I may well be missing something obvious here; but if I have the following:
public interface IRequest<out T>
where T : class
{
T Request
{
get;
}
}
And:
public interface IResponse<out T>
where T : class
{
T Response
{
get;
}
}
And then a third interface which uses these interfaces as generic type parameters:
public interface IResponder<in TRequest, TRequestValue, out TResponse, TResponseValue>
where TRequest : IRequest<TRequestValue>
where TResponse : IResponse<TResponseValue>
where TRequestValue : class
where TResponseValue : class
{
TResponse Query(TRequest request);
}
Is there a way to avoid having to pass through TRequestValue
and TResponseValue
as generic parameters to IResponder
(and therefore avoid having to duplicate the associated constraints)?

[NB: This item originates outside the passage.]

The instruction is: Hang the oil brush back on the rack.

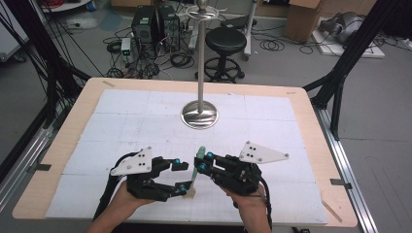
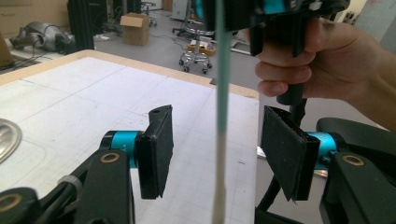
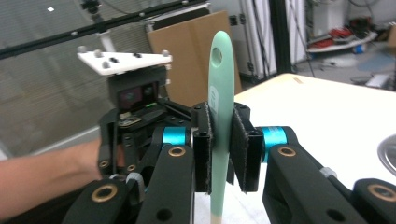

Essentially I'd prefer to have something similar to the following to reduce the number of generic type parameters to IResponder
(I realise this wouldn't compile at the moment):
public interface IResponder<in TRequest, out TResponse>
where TRequest : IRequest
where TResponse : IResponse
{
TResponse Query(TRequest request);
}
The only way I can think of doing this would be to write two non-generic interfaces (IRequest
and IResponse
) and then make IRequest<T>
and IResponse<T>
implement those, but that seems wrong in some way.
I'm fully aware that I may have hit this problem because of the way I'm doing things here, so please feel free to suggest what I'm doing wrong!
Note: The whole Request, Response, Responder example isn't actually the code I'm writing, but rather an example to try and support my question.